- _Exercise brief_
Using the records below, repeat exactly the lines from the one holding "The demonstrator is" through the one holding "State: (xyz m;", both ends included, and no others.

- _Extracted material_
"""

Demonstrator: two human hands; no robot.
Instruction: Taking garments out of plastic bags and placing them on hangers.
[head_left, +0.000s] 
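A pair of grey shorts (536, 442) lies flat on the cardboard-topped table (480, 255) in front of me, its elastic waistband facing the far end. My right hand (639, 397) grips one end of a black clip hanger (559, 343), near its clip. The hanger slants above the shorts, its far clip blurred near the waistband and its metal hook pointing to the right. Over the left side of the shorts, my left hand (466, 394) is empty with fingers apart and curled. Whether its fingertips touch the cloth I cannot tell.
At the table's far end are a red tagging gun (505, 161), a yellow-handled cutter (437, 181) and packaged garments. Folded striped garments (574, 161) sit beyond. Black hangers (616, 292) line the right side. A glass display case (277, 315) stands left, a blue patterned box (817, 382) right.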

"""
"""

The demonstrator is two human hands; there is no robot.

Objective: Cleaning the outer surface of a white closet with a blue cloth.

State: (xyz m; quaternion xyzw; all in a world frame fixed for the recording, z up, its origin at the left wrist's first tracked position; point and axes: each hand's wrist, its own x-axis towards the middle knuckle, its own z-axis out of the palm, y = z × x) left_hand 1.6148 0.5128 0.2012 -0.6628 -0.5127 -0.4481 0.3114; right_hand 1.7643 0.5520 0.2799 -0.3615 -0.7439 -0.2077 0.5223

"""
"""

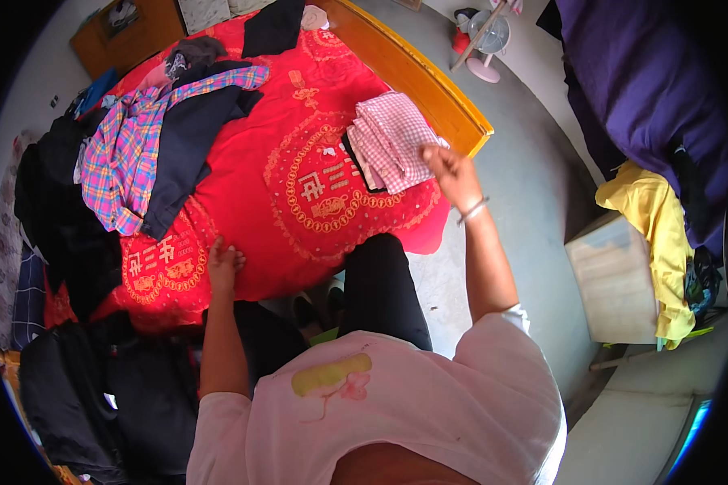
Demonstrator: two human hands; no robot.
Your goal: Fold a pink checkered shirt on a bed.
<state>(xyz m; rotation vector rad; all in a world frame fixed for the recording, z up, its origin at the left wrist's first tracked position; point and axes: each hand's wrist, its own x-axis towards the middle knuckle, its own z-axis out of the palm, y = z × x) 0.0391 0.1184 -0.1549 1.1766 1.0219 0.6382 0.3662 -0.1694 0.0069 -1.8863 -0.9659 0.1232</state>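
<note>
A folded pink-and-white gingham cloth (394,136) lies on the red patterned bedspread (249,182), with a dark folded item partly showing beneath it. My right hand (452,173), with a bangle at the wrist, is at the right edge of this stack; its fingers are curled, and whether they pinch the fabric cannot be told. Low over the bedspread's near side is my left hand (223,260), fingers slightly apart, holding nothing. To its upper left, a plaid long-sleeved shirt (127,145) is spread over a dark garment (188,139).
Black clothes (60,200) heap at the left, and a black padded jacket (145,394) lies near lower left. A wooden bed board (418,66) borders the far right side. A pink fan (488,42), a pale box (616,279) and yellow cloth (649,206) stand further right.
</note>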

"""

- _The answer_
The demonstrator is two human hands; there is no robot.

Objective: Cleaning the outer surface of a white closet with a blue cloth.

State: (xyz m; quaternion xyzw; all in a world frame fixed for the recording, z up, its origin at the left wrist's first tracked position; point and axes: each hand's wrist, its own x-axis towards the middle knuckle, its own z-axis out of the palm, y = z × x) left_hand 1.6148 0.5128 0.2012 -0.6628 -0.5127 -0.4481 0.3114; right_hand 1.7643 0.5520 0.2799 -0.3615 -0.7439 -0.2077 0.5223

Nothing more is required for this exercise.